**Instructions for the task:** Where in the records does the word "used" appear? Copy each line that holds it.

**Data records:**
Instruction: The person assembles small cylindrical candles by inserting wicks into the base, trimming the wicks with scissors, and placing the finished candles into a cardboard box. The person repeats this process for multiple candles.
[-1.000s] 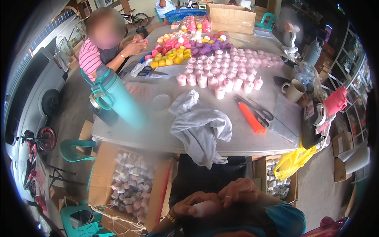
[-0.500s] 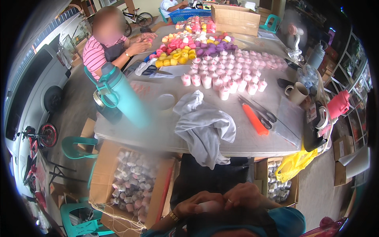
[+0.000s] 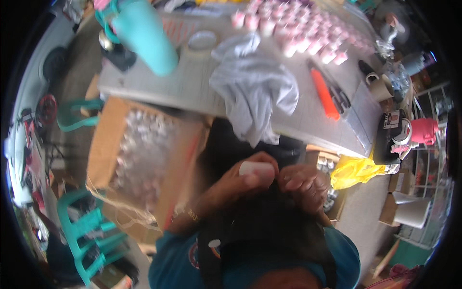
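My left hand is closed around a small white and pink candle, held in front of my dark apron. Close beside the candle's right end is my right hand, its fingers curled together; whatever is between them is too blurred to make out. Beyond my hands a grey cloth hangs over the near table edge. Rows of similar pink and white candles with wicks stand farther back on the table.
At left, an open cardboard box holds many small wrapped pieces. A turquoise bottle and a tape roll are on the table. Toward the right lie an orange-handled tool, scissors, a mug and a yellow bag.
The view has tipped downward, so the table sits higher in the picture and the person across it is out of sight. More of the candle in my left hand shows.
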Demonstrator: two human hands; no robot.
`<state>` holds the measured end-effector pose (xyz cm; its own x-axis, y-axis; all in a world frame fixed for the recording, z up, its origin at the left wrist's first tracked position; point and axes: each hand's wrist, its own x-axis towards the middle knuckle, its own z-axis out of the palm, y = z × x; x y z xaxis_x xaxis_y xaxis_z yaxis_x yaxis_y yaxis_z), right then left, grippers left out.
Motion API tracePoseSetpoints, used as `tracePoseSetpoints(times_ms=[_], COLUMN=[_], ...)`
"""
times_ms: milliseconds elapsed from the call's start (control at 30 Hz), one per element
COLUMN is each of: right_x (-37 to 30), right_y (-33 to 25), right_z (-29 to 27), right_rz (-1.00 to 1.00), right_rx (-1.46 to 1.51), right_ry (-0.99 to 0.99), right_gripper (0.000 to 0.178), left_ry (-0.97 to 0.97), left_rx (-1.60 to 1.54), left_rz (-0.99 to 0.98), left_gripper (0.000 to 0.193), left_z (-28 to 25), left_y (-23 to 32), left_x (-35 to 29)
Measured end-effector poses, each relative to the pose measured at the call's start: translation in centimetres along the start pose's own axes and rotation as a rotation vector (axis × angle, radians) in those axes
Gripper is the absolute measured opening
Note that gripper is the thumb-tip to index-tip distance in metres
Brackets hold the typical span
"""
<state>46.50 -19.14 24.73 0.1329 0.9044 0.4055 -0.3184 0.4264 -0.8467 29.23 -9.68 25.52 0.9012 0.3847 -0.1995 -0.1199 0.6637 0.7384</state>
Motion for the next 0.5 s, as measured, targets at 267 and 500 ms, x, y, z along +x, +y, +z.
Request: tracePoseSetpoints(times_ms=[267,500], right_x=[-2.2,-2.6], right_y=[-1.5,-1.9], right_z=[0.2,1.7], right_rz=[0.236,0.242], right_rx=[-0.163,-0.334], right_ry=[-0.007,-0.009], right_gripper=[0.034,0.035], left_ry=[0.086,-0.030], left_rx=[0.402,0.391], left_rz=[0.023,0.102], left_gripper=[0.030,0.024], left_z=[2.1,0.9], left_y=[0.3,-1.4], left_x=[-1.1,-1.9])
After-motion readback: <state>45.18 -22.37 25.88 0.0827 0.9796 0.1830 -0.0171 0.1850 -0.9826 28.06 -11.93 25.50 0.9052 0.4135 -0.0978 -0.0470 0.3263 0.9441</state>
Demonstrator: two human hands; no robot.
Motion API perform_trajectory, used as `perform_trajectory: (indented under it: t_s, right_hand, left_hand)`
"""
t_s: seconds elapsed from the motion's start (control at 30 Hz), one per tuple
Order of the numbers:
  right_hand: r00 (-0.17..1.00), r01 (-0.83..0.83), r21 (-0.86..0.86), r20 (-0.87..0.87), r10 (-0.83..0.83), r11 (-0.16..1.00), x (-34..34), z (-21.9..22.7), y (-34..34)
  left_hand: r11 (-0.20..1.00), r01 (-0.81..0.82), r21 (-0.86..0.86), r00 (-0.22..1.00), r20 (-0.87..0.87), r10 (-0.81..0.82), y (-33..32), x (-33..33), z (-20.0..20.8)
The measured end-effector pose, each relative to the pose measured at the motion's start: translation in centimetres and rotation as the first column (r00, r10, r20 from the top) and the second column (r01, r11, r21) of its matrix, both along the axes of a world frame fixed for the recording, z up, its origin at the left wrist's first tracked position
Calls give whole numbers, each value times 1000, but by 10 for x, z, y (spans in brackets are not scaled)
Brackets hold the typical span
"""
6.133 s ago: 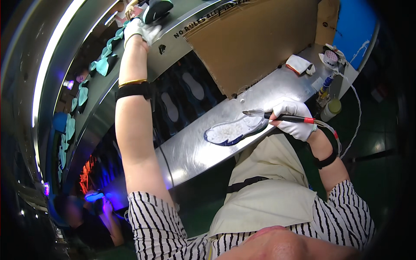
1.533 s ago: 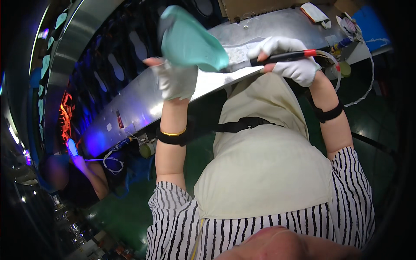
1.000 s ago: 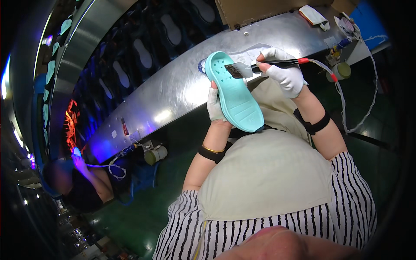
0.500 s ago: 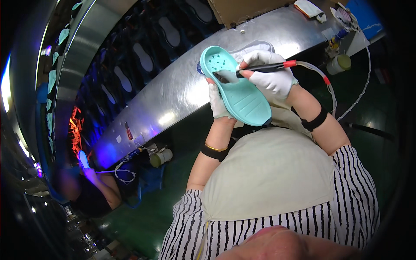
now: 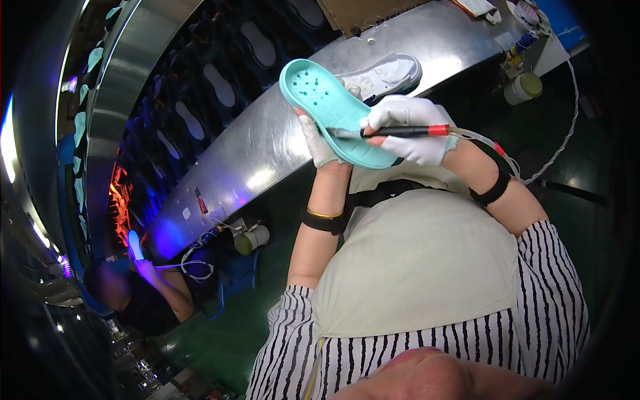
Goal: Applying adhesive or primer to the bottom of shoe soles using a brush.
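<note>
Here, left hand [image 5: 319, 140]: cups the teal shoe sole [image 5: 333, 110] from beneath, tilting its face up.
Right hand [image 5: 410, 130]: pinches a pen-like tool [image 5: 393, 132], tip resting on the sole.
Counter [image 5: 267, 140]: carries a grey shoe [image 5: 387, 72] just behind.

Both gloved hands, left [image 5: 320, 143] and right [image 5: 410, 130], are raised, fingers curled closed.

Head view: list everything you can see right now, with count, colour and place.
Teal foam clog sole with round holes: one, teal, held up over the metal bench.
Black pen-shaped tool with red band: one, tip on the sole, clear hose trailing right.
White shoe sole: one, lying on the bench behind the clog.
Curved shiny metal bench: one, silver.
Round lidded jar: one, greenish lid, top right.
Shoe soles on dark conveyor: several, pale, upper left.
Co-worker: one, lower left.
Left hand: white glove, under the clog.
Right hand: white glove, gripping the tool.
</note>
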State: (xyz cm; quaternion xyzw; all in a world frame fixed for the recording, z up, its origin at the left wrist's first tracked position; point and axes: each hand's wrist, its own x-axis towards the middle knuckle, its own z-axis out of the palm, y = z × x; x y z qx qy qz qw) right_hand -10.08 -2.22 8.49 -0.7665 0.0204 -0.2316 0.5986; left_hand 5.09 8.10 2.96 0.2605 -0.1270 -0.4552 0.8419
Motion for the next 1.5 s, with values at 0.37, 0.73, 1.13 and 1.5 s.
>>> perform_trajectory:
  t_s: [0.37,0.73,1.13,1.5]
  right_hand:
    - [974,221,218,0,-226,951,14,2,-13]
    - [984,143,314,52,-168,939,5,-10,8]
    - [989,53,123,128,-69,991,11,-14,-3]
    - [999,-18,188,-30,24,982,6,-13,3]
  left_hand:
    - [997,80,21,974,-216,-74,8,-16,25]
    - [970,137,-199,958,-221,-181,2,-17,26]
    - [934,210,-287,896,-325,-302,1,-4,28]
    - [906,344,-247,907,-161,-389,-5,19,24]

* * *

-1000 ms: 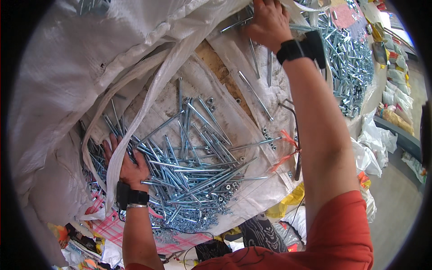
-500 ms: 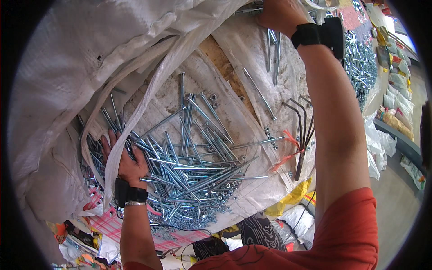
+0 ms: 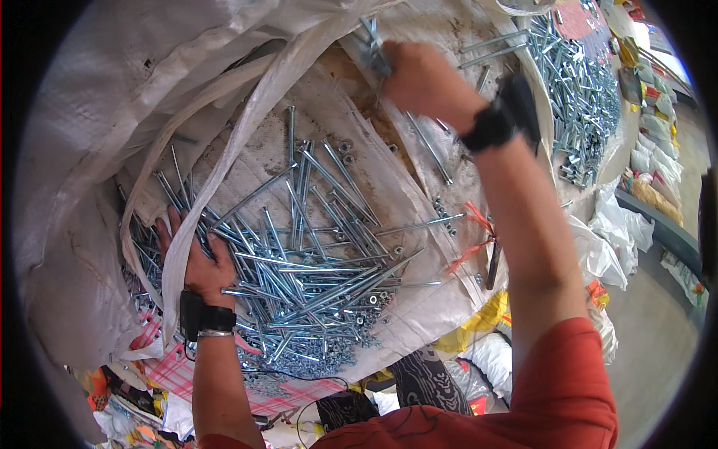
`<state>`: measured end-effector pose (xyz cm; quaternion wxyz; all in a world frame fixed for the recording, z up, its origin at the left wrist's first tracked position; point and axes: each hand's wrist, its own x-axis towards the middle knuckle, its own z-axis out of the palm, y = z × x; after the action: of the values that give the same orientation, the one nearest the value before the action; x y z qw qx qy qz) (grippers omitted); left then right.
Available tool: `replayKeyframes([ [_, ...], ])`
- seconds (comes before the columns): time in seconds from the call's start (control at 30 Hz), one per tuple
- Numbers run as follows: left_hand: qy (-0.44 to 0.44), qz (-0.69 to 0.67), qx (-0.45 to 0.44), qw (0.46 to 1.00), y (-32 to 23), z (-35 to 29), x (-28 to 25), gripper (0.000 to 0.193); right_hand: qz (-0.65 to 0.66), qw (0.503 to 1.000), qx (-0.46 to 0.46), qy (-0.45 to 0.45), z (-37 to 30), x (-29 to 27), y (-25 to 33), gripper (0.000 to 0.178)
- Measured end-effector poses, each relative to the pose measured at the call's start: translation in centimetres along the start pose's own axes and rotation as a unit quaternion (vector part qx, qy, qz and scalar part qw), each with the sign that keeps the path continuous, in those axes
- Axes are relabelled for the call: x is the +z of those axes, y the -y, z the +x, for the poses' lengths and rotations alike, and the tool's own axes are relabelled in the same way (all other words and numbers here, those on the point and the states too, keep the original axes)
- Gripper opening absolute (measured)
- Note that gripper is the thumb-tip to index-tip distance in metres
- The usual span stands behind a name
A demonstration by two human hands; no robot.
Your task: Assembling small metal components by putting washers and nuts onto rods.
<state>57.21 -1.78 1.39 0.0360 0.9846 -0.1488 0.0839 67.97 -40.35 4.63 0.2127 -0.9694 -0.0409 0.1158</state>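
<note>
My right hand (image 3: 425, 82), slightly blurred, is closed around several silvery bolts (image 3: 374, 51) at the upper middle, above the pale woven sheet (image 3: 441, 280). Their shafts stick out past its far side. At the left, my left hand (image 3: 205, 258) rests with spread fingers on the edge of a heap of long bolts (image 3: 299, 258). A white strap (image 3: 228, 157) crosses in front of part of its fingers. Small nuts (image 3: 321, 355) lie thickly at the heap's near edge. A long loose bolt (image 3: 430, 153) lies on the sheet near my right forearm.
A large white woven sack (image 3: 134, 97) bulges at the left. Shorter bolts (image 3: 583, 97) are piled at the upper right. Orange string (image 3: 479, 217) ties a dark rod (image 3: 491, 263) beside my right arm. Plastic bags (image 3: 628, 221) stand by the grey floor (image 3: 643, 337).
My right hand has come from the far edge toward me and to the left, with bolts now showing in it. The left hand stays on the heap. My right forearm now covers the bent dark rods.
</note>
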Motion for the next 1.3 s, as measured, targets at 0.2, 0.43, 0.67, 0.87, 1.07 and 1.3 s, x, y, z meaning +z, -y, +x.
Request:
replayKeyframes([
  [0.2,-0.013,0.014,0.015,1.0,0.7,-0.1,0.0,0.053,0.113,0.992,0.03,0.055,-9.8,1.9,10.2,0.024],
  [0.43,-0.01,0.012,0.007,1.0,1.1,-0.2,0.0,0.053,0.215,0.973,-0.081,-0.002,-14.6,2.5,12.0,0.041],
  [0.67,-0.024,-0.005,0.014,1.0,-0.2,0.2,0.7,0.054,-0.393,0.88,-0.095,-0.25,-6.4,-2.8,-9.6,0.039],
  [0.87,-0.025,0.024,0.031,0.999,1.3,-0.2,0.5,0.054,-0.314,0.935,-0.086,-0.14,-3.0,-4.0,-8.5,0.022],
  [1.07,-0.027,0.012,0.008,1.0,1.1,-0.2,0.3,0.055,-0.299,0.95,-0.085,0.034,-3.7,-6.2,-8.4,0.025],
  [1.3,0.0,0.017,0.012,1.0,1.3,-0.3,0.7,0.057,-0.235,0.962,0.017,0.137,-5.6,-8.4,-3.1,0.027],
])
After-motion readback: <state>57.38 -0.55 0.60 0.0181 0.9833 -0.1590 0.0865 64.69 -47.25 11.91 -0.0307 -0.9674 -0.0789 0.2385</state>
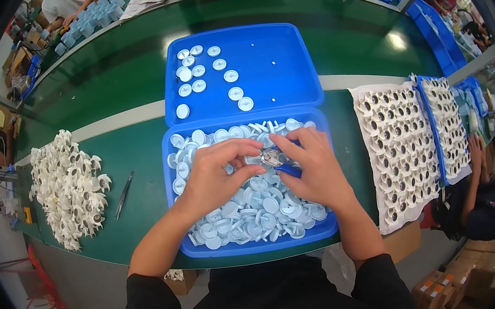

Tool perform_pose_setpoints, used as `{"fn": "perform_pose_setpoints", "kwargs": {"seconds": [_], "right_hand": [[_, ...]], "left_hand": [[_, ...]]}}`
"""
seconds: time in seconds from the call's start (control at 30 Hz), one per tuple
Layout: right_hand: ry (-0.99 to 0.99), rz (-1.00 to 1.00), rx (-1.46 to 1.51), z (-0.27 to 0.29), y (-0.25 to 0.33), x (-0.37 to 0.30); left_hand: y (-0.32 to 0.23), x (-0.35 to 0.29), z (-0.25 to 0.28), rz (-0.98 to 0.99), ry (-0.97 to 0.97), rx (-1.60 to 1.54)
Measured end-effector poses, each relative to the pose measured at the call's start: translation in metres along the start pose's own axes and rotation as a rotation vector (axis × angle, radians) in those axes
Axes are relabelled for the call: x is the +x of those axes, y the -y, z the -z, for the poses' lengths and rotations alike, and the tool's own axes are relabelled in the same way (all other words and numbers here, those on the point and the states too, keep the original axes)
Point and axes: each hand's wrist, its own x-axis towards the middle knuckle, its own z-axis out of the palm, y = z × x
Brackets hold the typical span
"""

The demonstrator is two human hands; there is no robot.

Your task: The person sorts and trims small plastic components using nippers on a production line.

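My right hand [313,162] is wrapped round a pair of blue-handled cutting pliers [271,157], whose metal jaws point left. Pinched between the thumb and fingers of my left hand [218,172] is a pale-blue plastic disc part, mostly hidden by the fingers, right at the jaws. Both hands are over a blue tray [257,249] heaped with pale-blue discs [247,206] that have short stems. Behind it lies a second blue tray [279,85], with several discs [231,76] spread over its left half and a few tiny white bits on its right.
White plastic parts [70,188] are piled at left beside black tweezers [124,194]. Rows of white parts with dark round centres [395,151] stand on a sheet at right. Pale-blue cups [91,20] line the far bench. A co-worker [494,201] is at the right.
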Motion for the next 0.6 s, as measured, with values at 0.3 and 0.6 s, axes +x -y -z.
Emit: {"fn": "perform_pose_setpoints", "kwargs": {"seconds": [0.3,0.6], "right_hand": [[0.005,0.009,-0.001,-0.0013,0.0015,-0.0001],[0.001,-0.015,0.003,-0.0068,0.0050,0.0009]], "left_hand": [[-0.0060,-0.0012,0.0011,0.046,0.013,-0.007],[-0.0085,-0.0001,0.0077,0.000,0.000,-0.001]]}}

**Exercise output:**
Motion API tracePoseSetpoints, used as `tracePoseSetpoints(times_ms=[_], COLUMN=[_], ...)`
Motion API perform_trajectory, used as `perform_trajectory: (indented under it: t_s, right_hand, left_hand)`
Tool perform_pose_setpoints, used as `{"fn": "perform_pose_setpoints", "kwargs": {"seconds": [_], "right_hand": [[_, ...]], "left_hand": [[_, ...]]}}`

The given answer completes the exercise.